A la izquierda, reproducción de un individuo de la especie Neandertal. A la derecha, escultura que refleja el aspecto de uno de los primeros hombres modernos provenientes de África.
Entonces Chris Stringer (experto del origen humano del Natural History Museum) irrumpía en una de las pantallas que habían acompañado en todo momento a las piezas expuestas. Su mensaje era claro y desconcertante: los últimos estudios genéticos confirman que todavía hoy se conserva parte del ADN Neandertal (hasta más de un 2% en algunos casos) en la sangre de individuos de origen europeo. Efectivamente, ello obliga a reconsiderar la relación entre una especie y otra, a aceptar que de algún modo se produjo un intercambio que trasciende a la cultura. Así pues, dice Stringer que el homo sapiens proviene de África y migra hacia la zona euroasiática aproximadamente 60.000 años atrás. 15.000 años después, ya se habría extendido por toda Europa y, al hacerlo, se habría cruzado con aquellos “otros” hombres que habitaban las tierras frías del norte. Lo que ocurrió después, sin embargo y por el momento, pertenece al terreno de la conjetura. Algunos estudios apuntan a que el cambio climático pudo favorecer al hombre de origen africano. Otros señalan que unos y otros se convirtieron en rivales para obtener piezas de caza, cazando incluso al enemigo, mermando poco a poco el número de adversarios. Quizás todo se limite a una cuestión de adaptación y jamás se enfrentaran. Lo único cierto es que el Neandertal se extinguió dejando parte de su legado en la sangre de hombres y mujeres que todavía llevan consigo genes que le pertenecieron.

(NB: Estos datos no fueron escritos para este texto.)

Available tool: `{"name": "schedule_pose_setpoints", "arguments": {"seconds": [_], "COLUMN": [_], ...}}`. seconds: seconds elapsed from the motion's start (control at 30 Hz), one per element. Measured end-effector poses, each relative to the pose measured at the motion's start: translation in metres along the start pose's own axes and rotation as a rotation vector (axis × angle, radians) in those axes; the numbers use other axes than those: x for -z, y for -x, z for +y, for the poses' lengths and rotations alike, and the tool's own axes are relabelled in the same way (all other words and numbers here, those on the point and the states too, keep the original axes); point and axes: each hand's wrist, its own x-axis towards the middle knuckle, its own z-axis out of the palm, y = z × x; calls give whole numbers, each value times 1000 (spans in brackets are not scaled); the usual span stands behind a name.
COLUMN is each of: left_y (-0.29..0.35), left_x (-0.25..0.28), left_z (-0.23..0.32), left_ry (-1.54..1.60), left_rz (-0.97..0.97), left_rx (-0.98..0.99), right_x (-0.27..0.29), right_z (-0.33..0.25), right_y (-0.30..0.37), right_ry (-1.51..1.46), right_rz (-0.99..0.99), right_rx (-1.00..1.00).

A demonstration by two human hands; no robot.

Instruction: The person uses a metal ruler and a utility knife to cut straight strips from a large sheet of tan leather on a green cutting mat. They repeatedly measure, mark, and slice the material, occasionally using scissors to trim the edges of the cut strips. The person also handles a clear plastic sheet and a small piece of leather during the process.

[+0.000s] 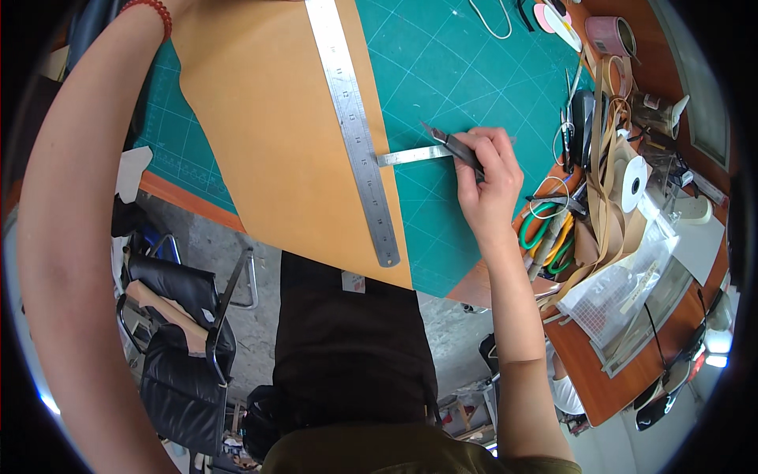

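Note:
A large tan sheet [260, 118], which looks like leather, lies over the green cutting mat [450, 71] and hangs past its near edge. Along the sheet's right side rests a long steel ruler [359, 146]. My right hand [491, 178] is closed round a dark utility knife [458, 148], its blade end pointing up and left. A short steel ruler [414, 156] runs from the sheet's right edge to beneath my right fingers; whether they grip it too, I cannot tell. My left arm reaches to the top edge; only the wrist side of my left hand [183, 6] shows, its fingers out of view.
On the right, tools, green-handled scissors [540, 225], tan strips [604, 158] and a white spool [634, 183] crowd the table. A pink tin [610, 36] stands at the far right. Below the mat's left edge is a black chair [181, 379].

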Motion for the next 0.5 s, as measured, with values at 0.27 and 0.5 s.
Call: {"name": "schedule_pose_setpoints", "arguments": {"seconds": [0.27, 0.5], "left_y": [-4, -4], "left_x": [-3, -3], "left_z": [-1, 1], "left_ry": [-94, -105], "left_rz": [27, -6], "left_rx": [2, 38], "right_x": [-3, -3], "right_z": [1, -3], "right_y": [0, 1], "right_ry": [-2, 37], "right_rz": [7, 23], "right_rx": [-19, -14]}}
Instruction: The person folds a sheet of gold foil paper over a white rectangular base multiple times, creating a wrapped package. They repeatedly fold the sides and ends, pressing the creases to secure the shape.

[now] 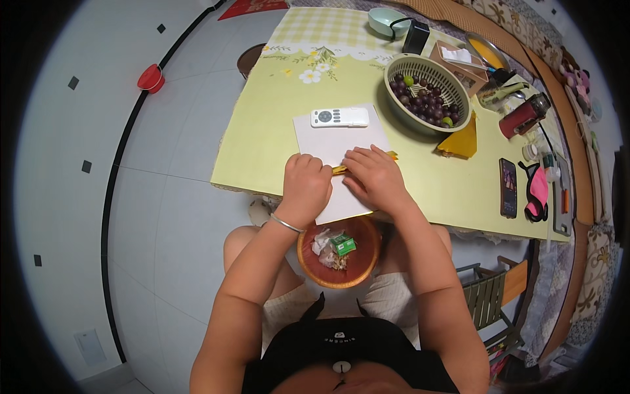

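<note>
Near the centre of the frame, we see a narrow yellow strip (339,170) lying across a white sheet (344,197), whose lower corner juts past the near edge of the table (259,131). The left hand (307,187) is curled closed around the strip's left end; the right hand (374,176) bends over its right part, how tightly we cannot tell. Leftward we have bare tabletop; above, a white remote (339,117) and, upper right, a fruit-filled colander (392,109) narrow our room.

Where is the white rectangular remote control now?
In the head view, the remote lies on the far end of the white rectangular paper, beyond the left hand, left of the round grey-green plastic basket.
</note>
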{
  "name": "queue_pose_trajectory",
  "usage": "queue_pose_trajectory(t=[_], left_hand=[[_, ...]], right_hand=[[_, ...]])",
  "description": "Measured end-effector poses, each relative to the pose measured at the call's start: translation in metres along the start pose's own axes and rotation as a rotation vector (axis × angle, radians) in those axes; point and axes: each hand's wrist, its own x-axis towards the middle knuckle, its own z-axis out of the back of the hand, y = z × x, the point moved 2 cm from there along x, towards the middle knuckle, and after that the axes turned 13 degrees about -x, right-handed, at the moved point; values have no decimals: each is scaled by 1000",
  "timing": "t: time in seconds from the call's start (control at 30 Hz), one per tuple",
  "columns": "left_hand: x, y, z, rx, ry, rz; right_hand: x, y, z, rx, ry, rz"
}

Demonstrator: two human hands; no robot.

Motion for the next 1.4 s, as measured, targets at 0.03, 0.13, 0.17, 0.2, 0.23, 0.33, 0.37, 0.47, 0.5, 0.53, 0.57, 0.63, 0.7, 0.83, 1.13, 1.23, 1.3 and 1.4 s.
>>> queue_pose_trajectory(t=[0.03, 0.13, 0.17, 0.2, 0.23, 0.33, 0.37, 0.47, 0.5, 0.53, 0.57, 0.63, 0.7, 0.83, 1.13, 1.23, 1.3, 1.4], left_hand=[[1, 2, 2, 2, -23, -11], [4, 5, 19, 90, -63, -31], [7, 4, 26, 132, -71, -35], [6, -1, 24, 129, -79, -19], [8, -9, 20, 126, -86, -2], [5, -16, 1, 68, -68, 47], [4, -16, -3, 42, -55, 63], [12, -4, 4, -32, -214, 113], [14, 4, 8, -82, -318, 98], [17, 12, 14, -136, -355, 154], [19, 20, 18, -144, -399, 188], [22, 33, 23, -290, -437, 335], [21, 34, 34, -471, -487, 347], [11, 37, 47, -712, -558, 288], [3, 45, 65, -1597, -147, 94], [5, 42, 63, -1683, -10, 97], [11, 39, 65, -1710, 63, 89], [11, 36, 53, -1145, 61, 159]], right_hand=[[2, 1, 0, -21, -20, 14], [4, -3, -10, -49, -86, -43], [5, -5, -14, -52, -108, -80], [7, -4, -11, -35, -137, -79], [5, -1, -11, -13, -125, -68], [4, 2, -6, 16, -122, -41], [6, 1, -1, 4, -137, -41], [9, -22, 9, 8, -244, -187], [9, -29, 11, 92, -266, -324], [4, -33, 9, 116, -232, -481], [0, -40, 3, 327, -113, -704], [-5, -55, -12, 712, 0, -858], [-6, -48, -14, 743, -37, -706], [4, -28, 7, 293, 154, -240], [-8, -32, -5, 1189, -28, -336], [0, -29, 26, 1379, -17, -479], [-7, -29, 32, 1286, -12, -554], [-19, -30, 31, 1086, 2, -588]])
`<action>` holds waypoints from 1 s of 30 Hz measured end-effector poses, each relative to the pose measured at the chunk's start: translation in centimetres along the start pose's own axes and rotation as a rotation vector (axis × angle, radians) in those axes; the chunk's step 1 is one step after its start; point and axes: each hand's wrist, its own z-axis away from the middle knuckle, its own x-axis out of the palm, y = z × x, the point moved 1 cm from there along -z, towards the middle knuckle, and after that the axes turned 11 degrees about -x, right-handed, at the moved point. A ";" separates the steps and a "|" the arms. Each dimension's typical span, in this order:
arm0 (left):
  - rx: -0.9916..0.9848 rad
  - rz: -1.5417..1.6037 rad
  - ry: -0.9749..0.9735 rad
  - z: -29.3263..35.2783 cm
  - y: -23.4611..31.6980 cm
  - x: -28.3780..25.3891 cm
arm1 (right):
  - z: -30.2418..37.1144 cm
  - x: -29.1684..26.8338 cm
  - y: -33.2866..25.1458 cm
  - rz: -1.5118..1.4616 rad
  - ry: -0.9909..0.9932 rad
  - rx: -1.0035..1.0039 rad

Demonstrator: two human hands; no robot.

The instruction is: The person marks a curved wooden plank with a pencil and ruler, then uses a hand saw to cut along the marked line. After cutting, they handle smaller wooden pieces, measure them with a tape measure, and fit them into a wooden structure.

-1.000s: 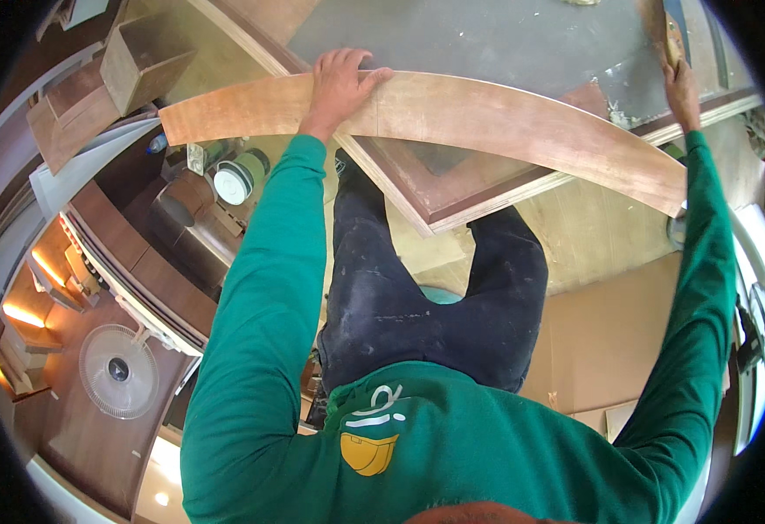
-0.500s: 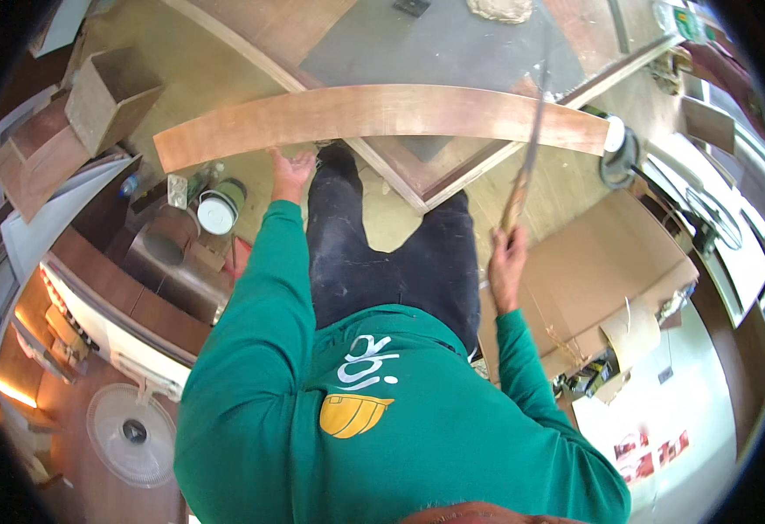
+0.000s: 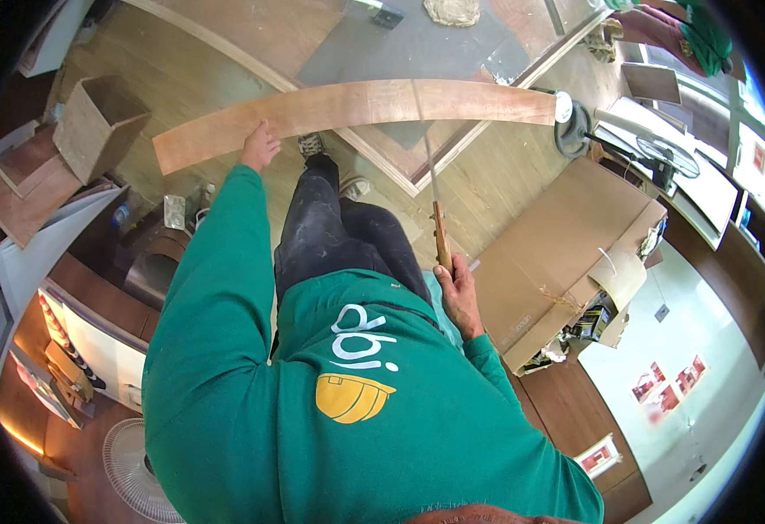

Decíamos que esta revelación era interesante y peligrosa a partes iguales. Por un lado, la presencia de ADN Neandertal explicaría algunas de las dolencias actuales y defectos del organismo humano moderno. Por otro, de confirmarse al 100 % las conclusiones de Stringer, ello dividiría la raza humana en dos grandes grupos: aquellos que proceden de los homo sapiens que jamás abandonaron África y aquellos que, por el contrario, son el resultado del contacto entre hombres modernos y neandertales. La posibilidad de acercarnos con tanta precisión a nuestro origen puede emocionarnos y erizarnos la piel; no obstante, y ese es el peligro, puede despertar rivalidades que se suponía yacían en algún lugar del pasado. Sea como fuere, llegados a este punto uno se da cuenta – una vez más – de que la Historia (o la prehistoria) posee la verdad hasta que se diga lo contrario.